## Work instruction
Repeat the data exactly. Pictures stay out.

Dataset entries Start Marker

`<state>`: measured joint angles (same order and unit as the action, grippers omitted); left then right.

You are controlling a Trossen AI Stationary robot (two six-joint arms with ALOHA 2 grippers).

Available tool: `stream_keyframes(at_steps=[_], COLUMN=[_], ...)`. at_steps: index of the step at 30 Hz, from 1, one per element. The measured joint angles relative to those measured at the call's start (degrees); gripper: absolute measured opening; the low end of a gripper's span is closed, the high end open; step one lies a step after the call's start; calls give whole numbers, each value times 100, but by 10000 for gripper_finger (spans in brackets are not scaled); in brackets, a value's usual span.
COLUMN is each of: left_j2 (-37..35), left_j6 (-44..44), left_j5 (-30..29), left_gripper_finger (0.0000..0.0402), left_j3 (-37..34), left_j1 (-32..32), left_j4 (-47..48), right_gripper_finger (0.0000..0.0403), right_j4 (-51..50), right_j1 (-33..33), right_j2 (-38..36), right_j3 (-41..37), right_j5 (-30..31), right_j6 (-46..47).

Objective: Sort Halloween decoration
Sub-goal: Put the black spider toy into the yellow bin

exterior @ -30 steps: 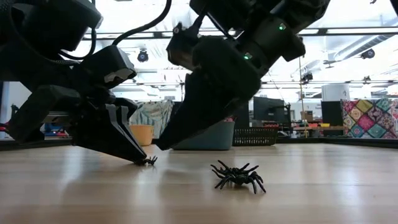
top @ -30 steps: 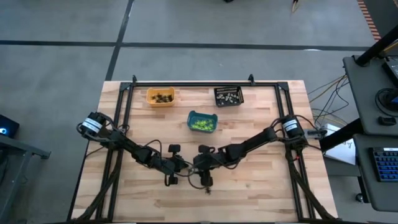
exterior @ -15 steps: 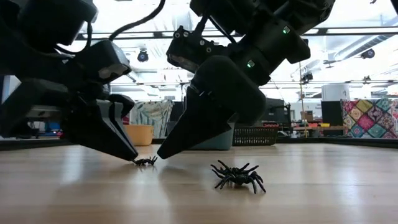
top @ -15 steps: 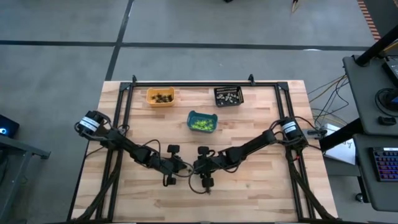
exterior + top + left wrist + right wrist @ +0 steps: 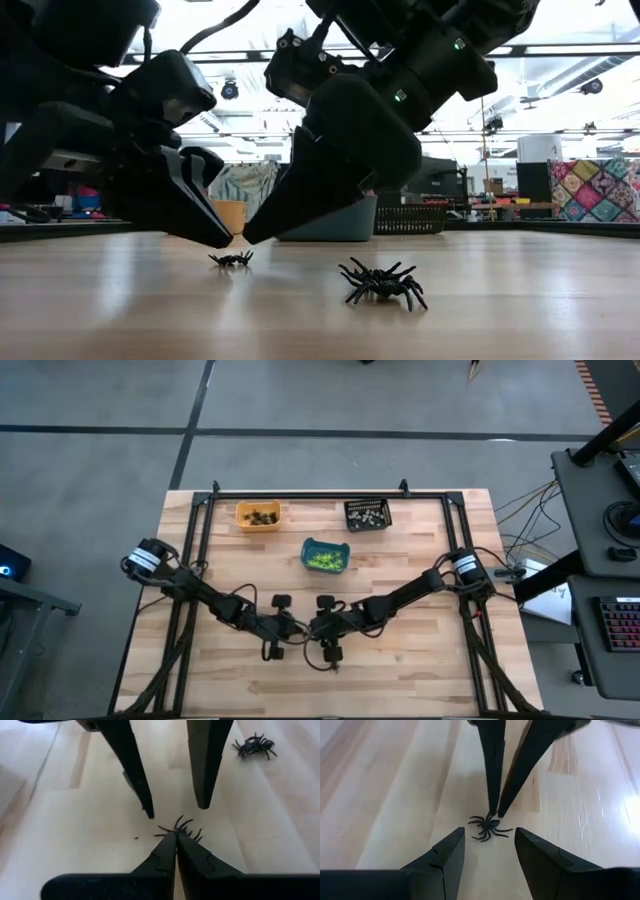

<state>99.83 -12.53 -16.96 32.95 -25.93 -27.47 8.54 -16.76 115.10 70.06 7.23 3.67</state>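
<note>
Black fingers of the left gripper [image 5: 175, 840] are pressed together just above a small black spider [image 5: 487, 826] lying on the wooden table [image 5: 420, 660], while the right gripper [image 5: 489, 842] stands with jaws spread around it. A larger black spider [image 5: 383, 283] lies nearby; the orange bin [image 5: 258, 515], teal bin [image 5: 325, 554] and black bin [image 5: 367, 514] sit well apart.

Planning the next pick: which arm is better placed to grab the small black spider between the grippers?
Right. The right gripper is open, its fingers straddling the small black spider; the left gripper is shut, its tips above it.
</note>
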Motion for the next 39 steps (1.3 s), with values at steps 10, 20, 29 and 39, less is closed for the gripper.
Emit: stream_keyframes(at_steps=[10,20,29,39], left_j2=[409,563,573,580], left_j6=[-152,-175,-174,-175], left_j5=[29,6,14,44], left_gripper_finger=[0,0,0,0], left_j3=[28,11,2,-7], left_j1=[20,26,26,26], left_j4=[-291,-417,-435,-502], right_gripper_finger=[169,169,166,160], right_j4=[120,108,108,384], right_j1=[-56,-50,-49,-50], right_j2=[21,21,61,535], right_j3=[0,-2,-13,3], right_j5=[-15,29,30,78], right_j6=[-220,-747,-788,-725])
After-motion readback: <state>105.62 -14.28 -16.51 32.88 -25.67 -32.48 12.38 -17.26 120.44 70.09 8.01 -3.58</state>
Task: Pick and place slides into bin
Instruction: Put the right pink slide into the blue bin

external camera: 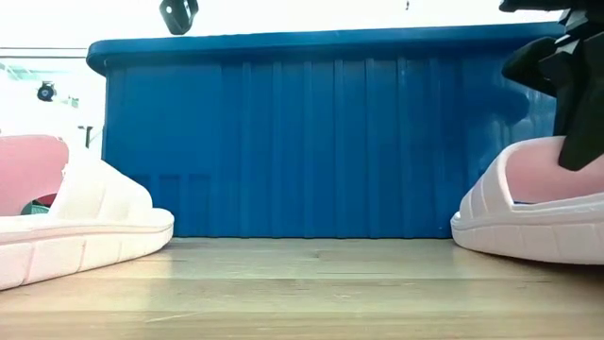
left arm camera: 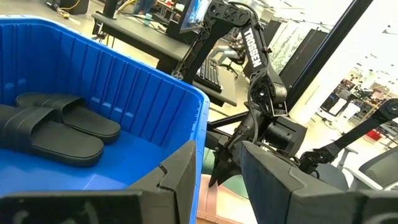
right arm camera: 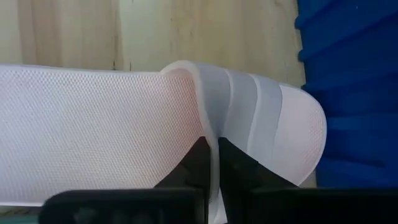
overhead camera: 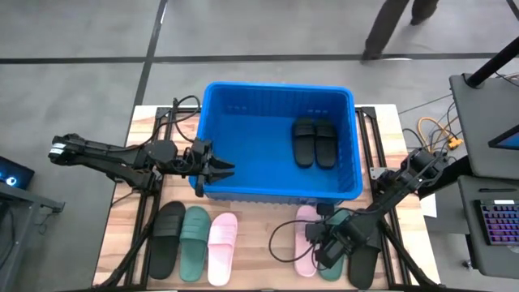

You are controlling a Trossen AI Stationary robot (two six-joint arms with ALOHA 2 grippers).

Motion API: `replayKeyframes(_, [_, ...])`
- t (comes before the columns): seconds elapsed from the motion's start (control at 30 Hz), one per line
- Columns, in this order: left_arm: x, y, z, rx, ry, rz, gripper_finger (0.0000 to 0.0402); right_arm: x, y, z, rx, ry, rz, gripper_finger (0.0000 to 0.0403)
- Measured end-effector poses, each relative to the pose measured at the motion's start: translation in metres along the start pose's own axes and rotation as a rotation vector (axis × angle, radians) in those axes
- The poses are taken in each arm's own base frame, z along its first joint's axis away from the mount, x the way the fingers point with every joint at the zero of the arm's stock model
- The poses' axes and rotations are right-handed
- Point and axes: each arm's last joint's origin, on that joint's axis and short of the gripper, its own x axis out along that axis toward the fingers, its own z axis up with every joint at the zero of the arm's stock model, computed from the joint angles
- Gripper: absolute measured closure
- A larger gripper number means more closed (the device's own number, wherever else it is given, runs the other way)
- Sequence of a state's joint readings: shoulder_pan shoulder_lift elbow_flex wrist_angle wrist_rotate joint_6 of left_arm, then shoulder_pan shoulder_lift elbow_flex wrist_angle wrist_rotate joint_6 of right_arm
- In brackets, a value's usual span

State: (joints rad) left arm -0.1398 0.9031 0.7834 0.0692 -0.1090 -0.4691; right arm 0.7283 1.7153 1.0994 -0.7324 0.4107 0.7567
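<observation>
On the right arm (left arm camera: 261,68), white "TROSSEN" lettering is showing; near the bin (overhead camera: 243,130), the right gripper (right arm camera: 212,163) is pinching a pink slide's (right arm camera: 93,130) strap.

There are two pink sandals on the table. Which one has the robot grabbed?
The right pink slide, pinched at its strap by the right gripper. The other pink slide lies untouched beside a green one.

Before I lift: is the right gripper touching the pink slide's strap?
Touching. The right wrist view shows the right gripper with its fingers pinched shut on the edge of the pink slide's strap, no gap visible.
</observation>
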Motion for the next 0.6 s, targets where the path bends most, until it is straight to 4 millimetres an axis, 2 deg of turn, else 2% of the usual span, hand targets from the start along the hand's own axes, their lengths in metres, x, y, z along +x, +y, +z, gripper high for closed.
replayKeyframes(0.6, [0.0001,0.0005,-0.0010,0.005,0.006,0.003,0.0291,-0.0074,0.0042,0.0089,0.015,-0.020,0.032,0.0390])
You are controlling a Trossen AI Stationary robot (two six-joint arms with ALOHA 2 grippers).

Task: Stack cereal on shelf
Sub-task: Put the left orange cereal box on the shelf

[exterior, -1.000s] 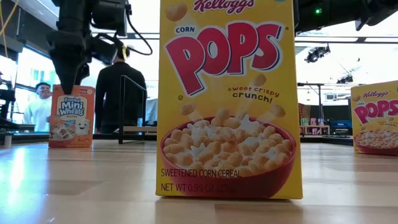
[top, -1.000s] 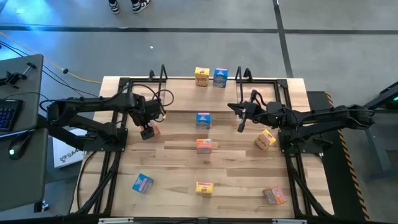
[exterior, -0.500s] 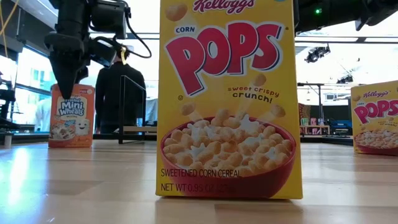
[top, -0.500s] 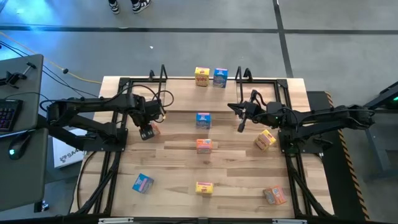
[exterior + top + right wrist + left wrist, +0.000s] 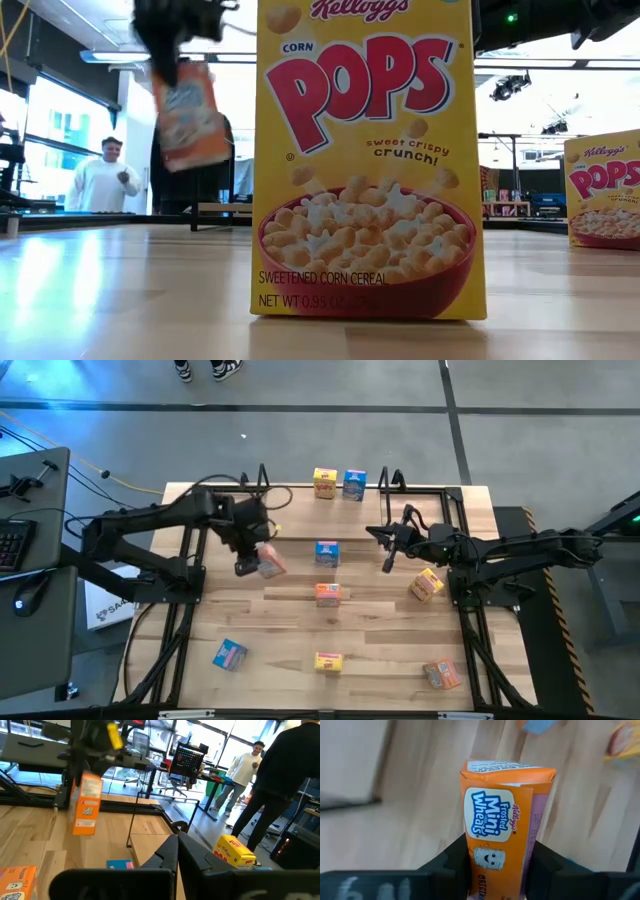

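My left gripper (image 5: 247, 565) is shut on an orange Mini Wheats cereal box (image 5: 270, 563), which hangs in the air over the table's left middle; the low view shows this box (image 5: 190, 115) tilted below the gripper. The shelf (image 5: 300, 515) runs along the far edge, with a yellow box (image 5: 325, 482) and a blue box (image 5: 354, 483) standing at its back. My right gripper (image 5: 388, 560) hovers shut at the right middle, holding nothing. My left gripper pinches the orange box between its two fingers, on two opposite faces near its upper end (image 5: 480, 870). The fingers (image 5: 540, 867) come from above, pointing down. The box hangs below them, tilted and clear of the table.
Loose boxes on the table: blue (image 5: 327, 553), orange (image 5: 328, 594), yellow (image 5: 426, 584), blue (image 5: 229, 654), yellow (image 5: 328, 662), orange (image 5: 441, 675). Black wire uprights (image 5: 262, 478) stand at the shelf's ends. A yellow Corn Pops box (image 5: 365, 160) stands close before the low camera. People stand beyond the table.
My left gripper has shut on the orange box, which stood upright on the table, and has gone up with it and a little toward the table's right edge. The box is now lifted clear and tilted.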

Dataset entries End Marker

## Reply to the exercise
`<state>`: measured joint angles (same order and unit as the action, grippers omitted); left then right.

You are controlling a Trossen AI Stationary robot (two six-joint arms with ALOHA 2 grippers).

Available tool: `stream_keyframes(at_steps=[_], COLUMN=[_], ...)`. at_steps: index of the step at 30 Hz, from 1, one per element. The measured joint angles relative to those measured at the call's start (degrees); gripper: absolute measured opening; the low end of a gripper's span is closed, the high end open; step one lies a step after the call's start; calls give whole numbers, each value times 100, but by 10000 for gripper_finger (spans in brackets are not scaled); in brackets, a value's usual span.
COLUMN is each of: left_j2 (-37..35), left_j6 (-44..44), left_j5 (-30..29), left_gripper_finger (0.0000..0.0402), left_j3 (-37..34), left_j1 (-32..32), left_j4 (-47..48), right_gripper_finger (0.0000..0.0403), right_j4 (-51..50), right_j1 (-33..33), right_j2 (-38..36), right_j3 (-41..37), right_j5 (-30..31), right_j6 (-46..47).

Objective: Sort Halloween decoration
Sub-goal: Put the black spider toy into the yellow bin

exterior @ -30 steps: 
top @ -30 steps: 
exterior @ -15 steps: 
top @ -15 steps: 
exterior + top + left wrist + right wrist @ +0 steps: 

<state>99.83 -12.53 -16.96 32.95 -25.93 -27.47 8.54 -16.76 115.10 70.06 7.23 3.67</state>
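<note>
Black fingers of the left gripper [image 5: 175, 840] are pressed together just above a small black spider [image 5: 487, 826] lying on the wooden table [image 5: 420, 660], while the right gripper [image 5: 489, 842] stands with jaws spread around it. A larger black spider [image 5: 383, 283] lies nearby; the orange bin [image 5: 258, 515], teal bin [image 5: 325, 554] and black bin [image 5: 367, 514] sit well apart.

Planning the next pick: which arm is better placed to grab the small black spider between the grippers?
Right. The right gripper is open, its fingers straddling the small black spider; the left gripper is shut, its tips above it.
</note>
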Motion for the next 39 steps (1.3 s), with values at steps 10, 20, 29 and 39, less is closed for the gripper.
Emit: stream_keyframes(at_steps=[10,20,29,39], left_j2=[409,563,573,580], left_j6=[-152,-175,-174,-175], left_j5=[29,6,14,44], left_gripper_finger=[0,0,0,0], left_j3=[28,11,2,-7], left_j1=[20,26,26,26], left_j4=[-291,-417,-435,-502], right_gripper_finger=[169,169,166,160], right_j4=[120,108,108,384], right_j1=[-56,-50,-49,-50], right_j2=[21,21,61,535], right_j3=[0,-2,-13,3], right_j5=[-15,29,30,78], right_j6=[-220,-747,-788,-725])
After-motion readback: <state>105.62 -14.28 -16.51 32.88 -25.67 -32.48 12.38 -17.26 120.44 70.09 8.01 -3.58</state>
Task: Pick and place slides into bin
Instruction: Put the right pink slide into the blue bin

external camera: 
left arm camera: 
right arm camera: 
overhead camera: 

You are controlling a Trossen AI Stationary robot (two six-joint arms with ALOHA 2 grippers).

Motion API: `replayKeyframes(_, [_, ...])`
- t (comes before the columns): seconds elapsed from the motion's start (control at 30 Hz), one per line
- Columns, in this order: left_arm: x, y, z, rx, ry, rz, gripper_finger (0.0000 to 0.0402); right_arm: x, y, z, rx, ry, rz, gripper_finger (0.0000 to 0.0403)
- Measured end-effector poses, each relative to the pose measured at the motion's start: translation in metres along the start pose's own axes and rotation as a rotation vector (axis × angle, radians) in those axes
- The poses are taken in each arm's own base frame, z along its first joint's axis away from the mount, x the way the fingers point with every joint at the zero of the arm's stock model
- The poses' axes and rotations are right-handed
- Point and axes: each arm's last joint's origin, on that joint's axis and short of the gripper, its own x axis out along that axis toward the fingers, its own z axis up with every joint at the zero of the arm's stock model, computed from the joint angles
- Gripper: absolute measured closure
- A larger gripper number means more closed (the device's own number, wherever else it is given, runs the other way)
- Sequence of a state's joint readings: shoulder_pan shoulder_lift elbow_flex wrist_angle wrist_rotate joint_6 of left_arm, then shoulder_pan shoulder_lift elbow_flex wrist_angle wrist_rotate joint_6 of right_arm
- In brackets, a value's usual span

State: (joints rad) left arm -0.1398 0.9031 0.7834 0.0692 -0.1090 -0.4691; right arm 0.7283 1.7153 1.0994 -0.7324 0.4107 0.7567
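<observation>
On the right arm (left arm camera: 261,68), white "TROSSEN" lettering is showing; near the bin (overhead camera: 243,130), the right gripper (right arm camera: 212,163) is pinching a pink slide's (right arm camera: 93,130) strap.

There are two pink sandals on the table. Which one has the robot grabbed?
The right pink slide, pinched at its strap by the right gripper. The other pink slide lies untouched beside a green one.

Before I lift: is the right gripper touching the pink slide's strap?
Touching. The right wrist view shows the right gripper with its fingers pinched shut on the edge of the pink slide's strap, no gap visible.
</observation>
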Motion for the next 0.6 s, targets where the path bends most, until it is straight to 4 millimetres an axis, 2 deg of turn, else 2% of the usual span, hand targets from the start along the hand's own axes, their lengths in metres, x, y, z along +x, +y, +z, gripper high for closed.
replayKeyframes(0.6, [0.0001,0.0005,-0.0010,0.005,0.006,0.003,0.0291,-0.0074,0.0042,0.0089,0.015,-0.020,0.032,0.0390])
You are controlling a Trossen AI Stationary robot (two six-joint arms with ALOHA 2 grippers).

Task: Stack cereal on shelf
Sub-task: Put the left orange cereal box on the shelf

[exterior, -1.000s] 
[top, -1.000s] 
[exterior, -0.500s] 
[top, -0.500s] 
[exterior + top + right wrist + left wrist, +0.000s] 

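My left gripper (image 5: 247, 565) is shut on an orange Mini Wheats cereal box (image 5: 270, 563), which hangs in the air over the table's left middle; the low view shows this box (image 5: 190, 115) tilted below the gripper. The shelf (image 5: 300, 515) runs along the far edge, with a yellow box (image 5: 325, 482) and a blue box (image 5: 354, 483) standing at its back. My right gripper (image 5: 388, 560) hovers shut at the right middle, holding nothing. My left gripper pinches the orange box between its two fingers, on two opposite faces near its upper end (image 5: 480, 870). The fingers (image 5: 540, 867) come from above, pointing down. The box hangs below them, tilted and clear of the table.
Loose boxes on the table: blue (image 5: 327, 553), orange (image 5: 328, 594), yellow (image 5: 426, 584), blue (image 5: 229, 654), yellow (image 5: 328, 662), orange (image 5: 441, 675). Black wire uprights (image 5: 262, 478) stand at the shelf's ends. A yellow Corn Pops box (image 5: 365, 160) stands close before the low camera. People stand beyond the table.
My left gripper has shut on the orange box, which stood upright on the table, and has gone up with it and a little toward the table's right edge. The box is now lifted clear and tilted.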

No further output remains for this exercise.